§ What you need to do:
Every line of the listing belongs in your answer exactly as written; the images do not.

§ Dataset excerpt:
+++

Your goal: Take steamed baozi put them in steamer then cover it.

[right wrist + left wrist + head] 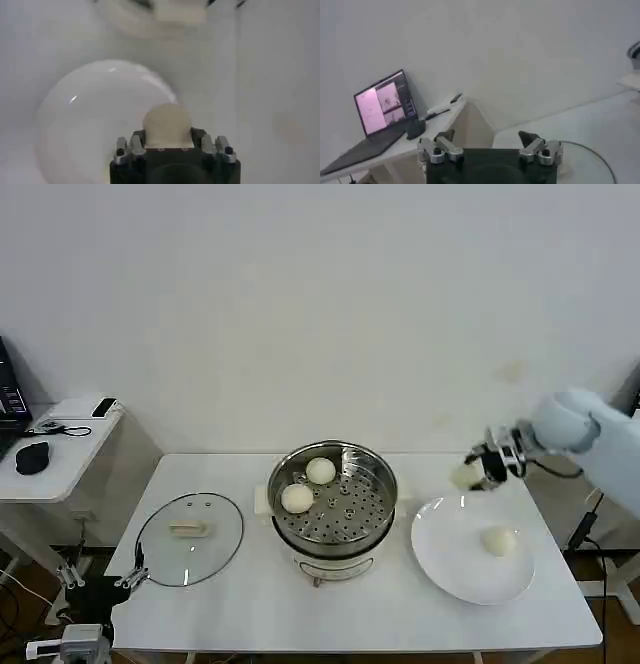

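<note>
The steel steamer stands mid-table on its white pot base, with two cream baozi on its perforated floor. My right gripper hovers above the table between the steamer and the white plate, shut on a third baozi, which sits between its fingers. One more baozi rests on the plate. The glass cover with its cream handle lies flat at the table's left. My left gripper hangs open and empty off the table's left front corner, close to the cover's rim.
A white side table at the far left carries a laptop, a black mouse and a phone. A white wall runs behind the table. The plate takes up the table's right side.
</note>
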`<state>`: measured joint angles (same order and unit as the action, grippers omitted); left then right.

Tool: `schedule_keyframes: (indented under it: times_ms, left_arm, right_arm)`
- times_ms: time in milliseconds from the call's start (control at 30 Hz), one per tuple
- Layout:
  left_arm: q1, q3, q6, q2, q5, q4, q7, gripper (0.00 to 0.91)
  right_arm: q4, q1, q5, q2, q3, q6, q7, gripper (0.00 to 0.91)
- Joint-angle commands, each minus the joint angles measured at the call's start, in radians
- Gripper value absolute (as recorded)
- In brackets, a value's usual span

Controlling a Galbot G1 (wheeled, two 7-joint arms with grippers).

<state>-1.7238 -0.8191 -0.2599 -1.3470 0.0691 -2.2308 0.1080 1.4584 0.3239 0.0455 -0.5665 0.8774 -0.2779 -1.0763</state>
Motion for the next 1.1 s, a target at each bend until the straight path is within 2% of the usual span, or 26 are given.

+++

§ Solution below:
Your goal: Take steamed baozi put them in steamer then cover it.

[right wrist + left wrist + head] 

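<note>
The steel steamer stands mid-table on its white pot base, with two cream baozi on its perforated floor. My right gripper hovers above the table between the steamer and the white plate, shut on a third baozi, which sits between its fingers. One more baozi rests on the plate. The glass cover with its cream handle lies flat at the table's left. My left gripper hangs open and empty off the table's left front corner, close to the cover's rim.
A white side table at the far left carries a laptop, a black mouse and a phone. A white wall runs behind the table. The plate takes up the table's right side.
</note>
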`<state>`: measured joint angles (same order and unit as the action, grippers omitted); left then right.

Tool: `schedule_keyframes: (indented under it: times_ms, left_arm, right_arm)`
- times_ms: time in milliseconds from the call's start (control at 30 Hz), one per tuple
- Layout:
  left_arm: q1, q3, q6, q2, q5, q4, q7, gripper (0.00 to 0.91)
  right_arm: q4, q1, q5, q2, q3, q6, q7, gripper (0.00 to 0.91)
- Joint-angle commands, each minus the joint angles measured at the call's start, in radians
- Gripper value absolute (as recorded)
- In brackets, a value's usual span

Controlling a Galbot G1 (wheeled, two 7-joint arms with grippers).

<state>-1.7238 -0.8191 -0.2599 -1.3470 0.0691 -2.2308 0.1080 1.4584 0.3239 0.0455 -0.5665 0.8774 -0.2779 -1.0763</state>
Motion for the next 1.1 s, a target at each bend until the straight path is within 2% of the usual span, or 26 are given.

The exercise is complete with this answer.